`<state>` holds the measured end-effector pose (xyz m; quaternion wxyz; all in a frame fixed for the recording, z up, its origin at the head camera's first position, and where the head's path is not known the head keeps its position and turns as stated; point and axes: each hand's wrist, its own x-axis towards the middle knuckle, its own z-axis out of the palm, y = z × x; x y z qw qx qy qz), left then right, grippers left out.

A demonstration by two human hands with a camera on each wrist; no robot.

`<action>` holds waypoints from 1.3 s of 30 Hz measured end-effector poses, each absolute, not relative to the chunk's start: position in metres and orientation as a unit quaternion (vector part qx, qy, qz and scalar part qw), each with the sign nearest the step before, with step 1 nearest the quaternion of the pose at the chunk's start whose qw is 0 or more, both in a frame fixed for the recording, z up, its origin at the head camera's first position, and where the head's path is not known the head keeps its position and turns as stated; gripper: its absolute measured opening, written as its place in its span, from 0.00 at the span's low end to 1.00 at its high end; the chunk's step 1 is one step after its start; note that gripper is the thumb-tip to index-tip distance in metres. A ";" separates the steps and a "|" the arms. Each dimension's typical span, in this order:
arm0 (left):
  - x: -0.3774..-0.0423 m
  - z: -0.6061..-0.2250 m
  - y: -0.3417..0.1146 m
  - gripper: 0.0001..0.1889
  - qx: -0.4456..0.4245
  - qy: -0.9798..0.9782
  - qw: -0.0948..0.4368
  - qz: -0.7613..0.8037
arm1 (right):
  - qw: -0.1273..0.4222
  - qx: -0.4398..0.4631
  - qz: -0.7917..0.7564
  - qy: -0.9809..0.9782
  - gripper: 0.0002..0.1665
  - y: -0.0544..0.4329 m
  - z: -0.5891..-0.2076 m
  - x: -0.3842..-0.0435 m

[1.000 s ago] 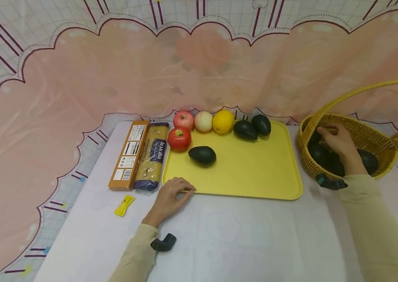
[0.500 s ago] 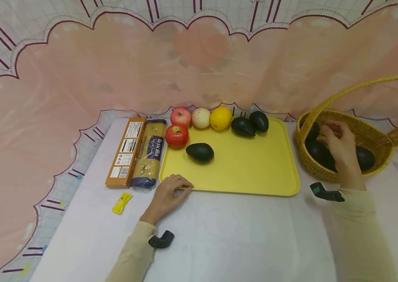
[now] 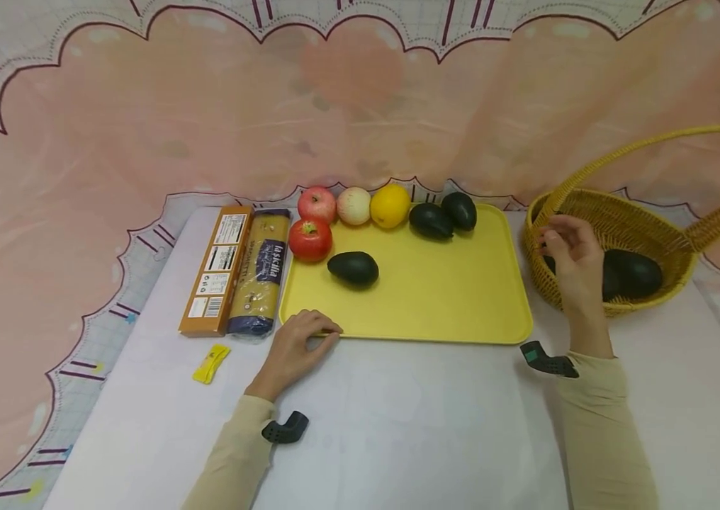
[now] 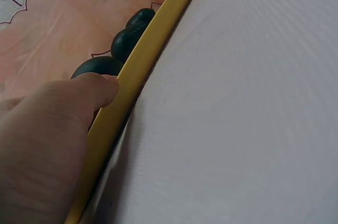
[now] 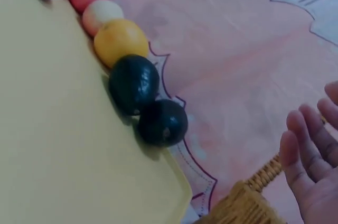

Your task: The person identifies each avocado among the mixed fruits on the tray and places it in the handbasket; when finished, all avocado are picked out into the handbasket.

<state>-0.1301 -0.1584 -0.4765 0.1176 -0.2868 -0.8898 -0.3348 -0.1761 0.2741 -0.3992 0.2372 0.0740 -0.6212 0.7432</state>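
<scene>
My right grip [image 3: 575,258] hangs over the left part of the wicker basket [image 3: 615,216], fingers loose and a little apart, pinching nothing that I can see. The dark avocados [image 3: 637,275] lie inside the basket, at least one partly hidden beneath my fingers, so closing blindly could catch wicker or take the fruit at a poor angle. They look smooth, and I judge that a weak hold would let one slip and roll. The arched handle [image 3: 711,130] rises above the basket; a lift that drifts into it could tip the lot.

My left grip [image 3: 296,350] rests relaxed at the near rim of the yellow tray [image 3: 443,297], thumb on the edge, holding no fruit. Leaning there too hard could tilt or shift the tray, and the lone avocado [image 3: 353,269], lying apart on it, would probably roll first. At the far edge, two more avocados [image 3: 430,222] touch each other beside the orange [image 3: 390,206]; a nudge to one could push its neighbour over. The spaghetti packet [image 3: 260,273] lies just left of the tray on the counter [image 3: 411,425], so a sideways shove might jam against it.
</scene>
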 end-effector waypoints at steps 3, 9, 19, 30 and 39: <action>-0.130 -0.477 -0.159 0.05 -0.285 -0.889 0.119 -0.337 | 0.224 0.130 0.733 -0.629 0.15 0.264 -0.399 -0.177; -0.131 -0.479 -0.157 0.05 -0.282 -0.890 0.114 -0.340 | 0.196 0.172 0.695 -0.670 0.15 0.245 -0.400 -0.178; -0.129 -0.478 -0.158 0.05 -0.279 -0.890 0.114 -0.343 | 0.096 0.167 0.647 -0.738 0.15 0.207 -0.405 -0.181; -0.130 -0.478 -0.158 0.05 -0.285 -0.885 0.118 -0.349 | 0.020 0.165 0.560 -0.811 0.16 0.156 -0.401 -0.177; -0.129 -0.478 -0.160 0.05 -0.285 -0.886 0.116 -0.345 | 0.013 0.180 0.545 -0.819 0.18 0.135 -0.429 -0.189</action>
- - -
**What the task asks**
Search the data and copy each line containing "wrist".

**Result for this exercise**
`<state>` holds the measured end-effector pose (xyz m; quaternion wxyz; all in a frame fixed for the recording, z up, its origin at the head camera's first position, and where the head's path is not known the head keeps its position and turns as stated; point and axes: each hand's wrist, its own x-axis towards the middle knuckle, its own z-axis out of the palm, y = z × x; x y z qw qx qy qz), left then right, grippers left out.
A demonstration by two human hands with a camera on each wrist; no robot.

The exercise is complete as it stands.